6th Summer Datathon on Linguistic Linked Open Data (SD-LLOD’26)
=======================================================
The 6th Summer Datathon on Linguistic Linked Open Data (SD-LLOD-26) will be held from August 30th to September 4th 2026 at Villa Cagnola (Gazzada Schianno, Italy, near Milan). This edition of the datathon is jointly organised by the GOBLIN COST Action (as a GOBLIN training school) and the European Master in Linguistic Data Science (EMLDS).
The event has no registration fee and offers over fifteen travelling grants for participants.
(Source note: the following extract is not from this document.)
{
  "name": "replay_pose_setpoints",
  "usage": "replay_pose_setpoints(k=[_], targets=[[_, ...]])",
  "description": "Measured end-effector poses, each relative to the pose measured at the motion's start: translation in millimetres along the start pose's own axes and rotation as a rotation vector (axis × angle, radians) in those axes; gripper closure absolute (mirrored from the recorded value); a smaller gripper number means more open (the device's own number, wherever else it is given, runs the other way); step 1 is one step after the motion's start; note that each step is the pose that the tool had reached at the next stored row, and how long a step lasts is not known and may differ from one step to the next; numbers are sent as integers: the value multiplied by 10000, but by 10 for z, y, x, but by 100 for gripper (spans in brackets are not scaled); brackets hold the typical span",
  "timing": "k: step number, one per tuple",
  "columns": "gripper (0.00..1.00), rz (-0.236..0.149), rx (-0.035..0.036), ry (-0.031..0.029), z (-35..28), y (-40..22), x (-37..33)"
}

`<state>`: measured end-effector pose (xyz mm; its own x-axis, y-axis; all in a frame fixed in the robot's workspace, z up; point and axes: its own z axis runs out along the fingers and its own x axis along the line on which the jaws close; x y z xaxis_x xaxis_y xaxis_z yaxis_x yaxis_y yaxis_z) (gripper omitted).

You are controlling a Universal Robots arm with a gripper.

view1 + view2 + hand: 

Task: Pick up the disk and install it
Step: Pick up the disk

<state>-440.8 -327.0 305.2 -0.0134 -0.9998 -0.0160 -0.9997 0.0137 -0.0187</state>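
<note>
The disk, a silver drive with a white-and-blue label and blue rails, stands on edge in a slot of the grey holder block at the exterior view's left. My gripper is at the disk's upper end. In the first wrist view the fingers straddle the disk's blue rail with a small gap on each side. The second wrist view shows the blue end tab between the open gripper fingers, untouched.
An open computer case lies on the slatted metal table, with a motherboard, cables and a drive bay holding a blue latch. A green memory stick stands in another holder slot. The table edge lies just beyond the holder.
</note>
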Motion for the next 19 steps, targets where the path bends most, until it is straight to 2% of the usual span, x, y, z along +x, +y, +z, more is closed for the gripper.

In natural language processing, linguistics, and neighboring fields, Linguistic Linked Open Data (LLOD) describes a method and an interdisciplinary community concerned with creating, sharing and (re-)using language resources in accordance with Linked Data principles. LLOD is currently the principal way to build linguistic knowledge graphs on the Web.
Since 2015, a unique series of datathons/training schools has been organised to train on LLOD technologies and to further expand the field with new data and applications. This edition in Villa Cagnola is the sixth edition of such a datathon series.
Topics and outcomes
=================
During the datathon, sessions will be organised to cover topics such as:
Ontologies, Linked Data and Knowledge Graphs
The Lexicon Model for Ontologies (Ontolex-Lemon)
Integrating documents, annotations and NLP tools with Linked Data and RDF
Knowledge Graph embeddings and language resources
Neural approaches for linguistic data
During the datathon, participants will be able to:
Generate their own Linguistic Linked Data from existing data sources, using visual tools like VocBench and community standards like OntoLex lemon
Apply semantic technologies (linked data, knowledge graphs, RDF, SPARQL) to the field of language resources and learn about their benefits and applications for specific use cases, particularly those involving multilingual and/or multimodal aspects.
Explore the potential use of embeddings, machine learning, and deep learning techniques in combination with Linguistic Linked Data.
The programme of the summer datathon will contain three types of sessions:
Seminars to explain theoretical aspects and discuss selected topics.
Hands-on sessions to introduce the basic foundations of each topic, method, and techniques, which participants will apply directly through different practical assignments.
Datathon sessions, where participants will work, in groups of 3-5, on miniprojects and where they will apply what they have learned, involving the generation and/or use of Linguistic Linked Data.
Registration
============
The datathon is financially supported by the GOBLIN COST Action and the EMLDS master program, and it has no registration fee, but participants are expected to cover the cost of their meals and accommodation at the residence.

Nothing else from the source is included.